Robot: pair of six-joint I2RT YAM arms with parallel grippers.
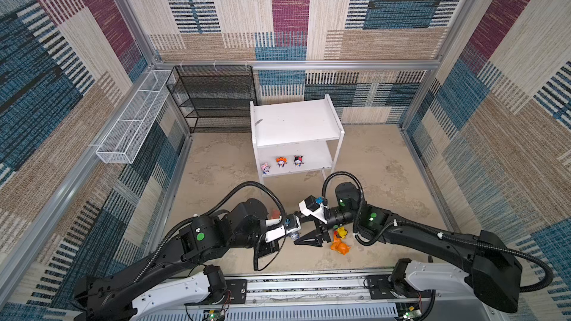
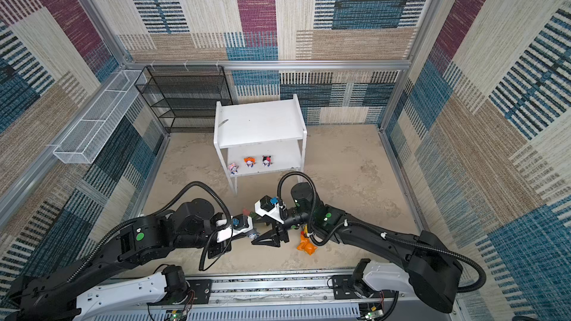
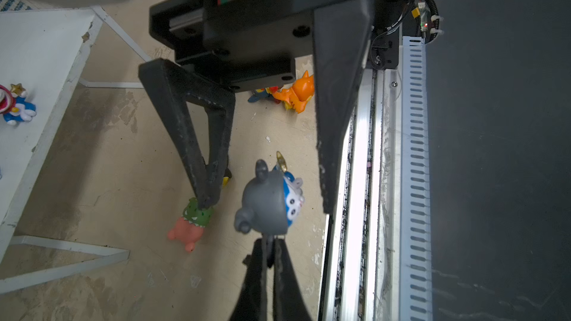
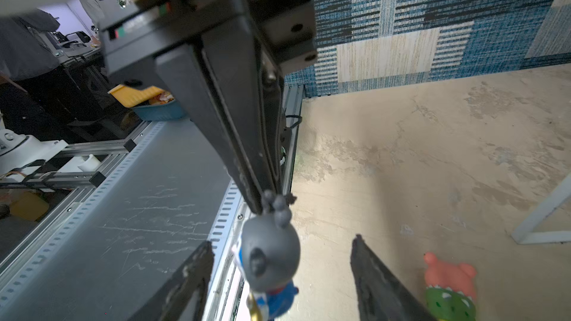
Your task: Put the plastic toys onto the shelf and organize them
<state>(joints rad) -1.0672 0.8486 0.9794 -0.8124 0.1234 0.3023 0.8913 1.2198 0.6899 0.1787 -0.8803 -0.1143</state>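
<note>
Shelf point(image 1: 293, 125): we see three small toys point(image 1: 281, 162) on its low board point(image 1: 312, 157), far from all fingers.
Left gripper point(image 3: 271, 242): fingers squeezed shut on the grey toy point(image 3: 262, 208).
Right gripper point(image 4: 281, 251): fingers apart, one each side of that toy.
Floor point(image 1: 386, 180): pink-and-green toy point(image 3: 191, 223) by a right finger, maybe touching; orange toy point(image 3: 298, 92) behind those fingers.
Left to do: most of it, we think.

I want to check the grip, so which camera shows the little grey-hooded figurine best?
The left wrist view: the grey-hooded figurine sits mid-frame, hood and face visible, pinched by the left gripper. The right wrist view shows mostly its back; both top views show it as a speck.
</note>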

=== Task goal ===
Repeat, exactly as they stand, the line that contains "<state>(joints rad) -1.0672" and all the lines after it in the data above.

=== Written answer ===
<state>(joints rad) -1.0672 0.8486 0.9794 -0.8124 0.1234 0.3023 0.8913 1.2198 0.6899 0.1787 -0.8803 -0.1143</state>
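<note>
Shelf point(image 1: 293, 125): we see three small toys point(image 1: 281, 162) on its low board point(image 1: 312, 157), far from all fingers.
Left gripper point(image 3: 271, 242): fingers squeezed shut on the grey toy point(image 3: 262, 208).
Right gripper point(image 4: 281, 251): fingers apart, one each side of that toy.
Floor point(image 1: 386, 180): pink-and-green toy point(image 3: 191, 223) by a right finger, maybe touching; orange toy point(image 3: 298, 92) behind those fingers.
Left to do: most of it, we think.

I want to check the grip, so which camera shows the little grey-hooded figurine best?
The left wrist view: the grey-hooded figurine sits mid-frame, hood and face visible, pinched by the left gripper. The right wrist view shows mostly its back; both top views show it as a speck.
</note>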

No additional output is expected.